**Exercise goal**.
Gather from the material every line that contains the string "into".

[[ Entries supplied open ]]

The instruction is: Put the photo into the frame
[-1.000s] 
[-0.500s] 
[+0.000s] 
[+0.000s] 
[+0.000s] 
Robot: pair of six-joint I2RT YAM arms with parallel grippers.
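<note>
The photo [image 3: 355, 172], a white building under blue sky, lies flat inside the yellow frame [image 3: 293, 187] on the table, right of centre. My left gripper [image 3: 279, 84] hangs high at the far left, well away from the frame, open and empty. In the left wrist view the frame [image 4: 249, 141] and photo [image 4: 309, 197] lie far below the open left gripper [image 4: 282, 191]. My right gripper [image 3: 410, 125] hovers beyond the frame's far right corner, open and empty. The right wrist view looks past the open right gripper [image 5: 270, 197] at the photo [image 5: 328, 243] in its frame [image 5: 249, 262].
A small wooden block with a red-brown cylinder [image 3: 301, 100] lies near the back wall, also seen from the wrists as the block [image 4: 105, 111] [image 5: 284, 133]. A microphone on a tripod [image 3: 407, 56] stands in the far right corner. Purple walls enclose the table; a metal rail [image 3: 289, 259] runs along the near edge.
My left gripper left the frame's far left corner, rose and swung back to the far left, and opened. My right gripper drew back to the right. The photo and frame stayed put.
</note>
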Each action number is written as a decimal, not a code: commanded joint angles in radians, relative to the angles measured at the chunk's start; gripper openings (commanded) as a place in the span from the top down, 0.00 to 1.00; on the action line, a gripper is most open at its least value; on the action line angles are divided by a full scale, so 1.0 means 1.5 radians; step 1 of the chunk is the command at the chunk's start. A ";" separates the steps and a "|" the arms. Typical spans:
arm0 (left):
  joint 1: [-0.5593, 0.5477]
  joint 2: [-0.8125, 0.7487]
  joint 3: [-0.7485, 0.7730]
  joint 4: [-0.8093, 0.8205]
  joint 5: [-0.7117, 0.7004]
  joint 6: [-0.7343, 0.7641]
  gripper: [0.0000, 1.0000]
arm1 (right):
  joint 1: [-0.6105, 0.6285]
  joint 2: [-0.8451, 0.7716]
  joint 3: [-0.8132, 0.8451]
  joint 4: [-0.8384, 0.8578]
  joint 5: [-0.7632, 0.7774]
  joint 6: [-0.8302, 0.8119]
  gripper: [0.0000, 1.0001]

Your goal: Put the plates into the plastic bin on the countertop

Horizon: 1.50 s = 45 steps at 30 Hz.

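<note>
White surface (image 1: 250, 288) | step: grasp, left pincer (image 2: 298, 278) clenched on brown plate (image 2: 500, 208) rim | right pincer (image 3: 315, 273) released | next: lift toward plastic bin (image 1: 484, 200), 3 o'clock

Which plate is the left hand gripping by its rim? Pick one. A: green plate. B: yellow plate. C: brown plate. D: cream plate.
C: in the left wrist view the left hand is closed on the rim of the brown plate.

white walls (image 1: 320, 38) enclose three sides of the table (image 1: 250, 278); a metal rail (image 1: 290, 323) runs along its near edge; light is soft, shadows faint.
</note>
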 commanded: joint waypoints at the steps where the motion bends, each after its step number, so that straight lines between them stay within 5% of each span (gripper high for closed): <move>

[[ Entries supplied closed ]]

**Response for this exercise**.
The instruction is: Put the photo into the frame
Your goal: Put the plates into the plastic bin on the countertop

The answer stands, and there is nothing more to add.